- ICH GCP
- US Clinical Trials Registry
- Clinical Trial NCT00003401
Peripheral Stem Cell Transplantation Plus Combination Chemotherapy in Treating Patients With Multiple Myeloma
Autologous Transplantation With Gemcitabine and High Dose BCNU Plus Melphalan Followed by Consolidation With DCEP Plus Gemcitabine and Taxol/Cisplatin in Patients With Multiple Myeloma and >12 Months of Standard Therapy
RATIONALE: Drugs used in chemotherapy use different ways to stop tumor cells from dividing so they stop growing or die. Combining chemotherapy with peripheral stem cell transplantation may allow the doctor to give higher doses of chemotherapy drugs and kill more tumor cells.
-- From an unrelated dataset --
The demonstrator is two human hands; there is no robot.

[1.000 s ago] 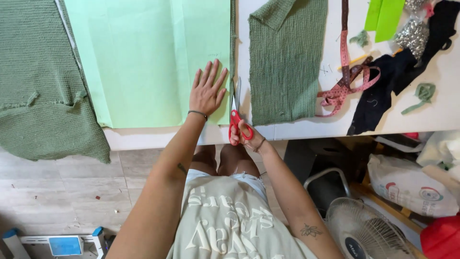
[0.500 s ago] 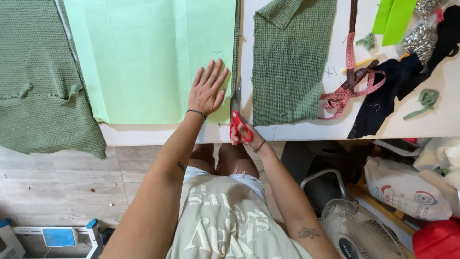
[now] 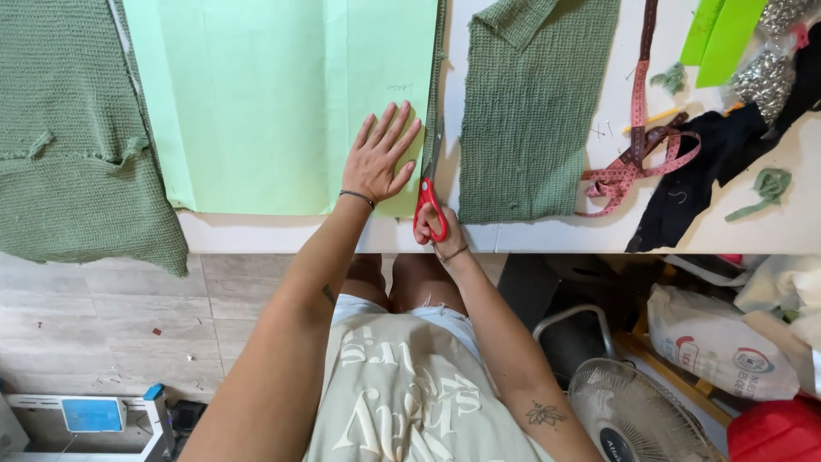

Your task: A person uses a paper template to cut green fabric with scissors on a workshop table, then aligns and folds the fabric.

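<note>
— At the near edge of the white table [image 3: 547, 235], what is your right hand [image 3: 438, 229] doing?

— Your right hand is closed around the red handles of the scissors [image 3: 428, 190]. The blades point away from you, along the right edge of the light green paper [image 3: 282, 94].

— And your left hand [image 3: 382, 156]?

— Your left hand holds nothing. It lies flat on the paper with the fingers spread, just beside the scissors, and it presses the sheet down.

— What is under the paper?

— You can see a narrow strip of green knit fabric at its right edge, where the blades are. How far it goes under the sheet, I cannot tell.

— What lies farther from you?

— To the right, a separate green knit piece [image 3: 530, 111] lies flat, near the scissors but apart from them. Beyond it you see a pink measuring tape [image 3: 637, 145] and a black cloth [image 3: 693, 171]. At the far left, a bigger green knit piece [image 3: 68, 137] hangs over the table edge.
</note>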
PURPOSE: Phase II trial to study the effectiveness of peripheral stem cell transplantation plus combination chemotherapy in treating patients who have multiple myeloma that has been treated for longer than 12 months.
Study Overview
Status
Conditions
Detailed Description
OBJECTIVES: I. Evaluate the complete and partial response in multiple myeloma patients receiving peripheral blood stem cells supported by gemcitabine and high dose carmustine and melphalan followed by consolidation therapy with gemcitabine plus cyclophosphamide/dexamethasone/etoposide/cisplatin (DCEP) and dexamethasone/paclitaxel/cisplatin. II. Evaluate the incidence of early death in comparison with historical data in this patient population. III. Evaluate the feasibility of chemotherapy with gemcitabine plus DCEP and dexamethasone/paclitaxel/cisplatin following autotransplantation in these patients.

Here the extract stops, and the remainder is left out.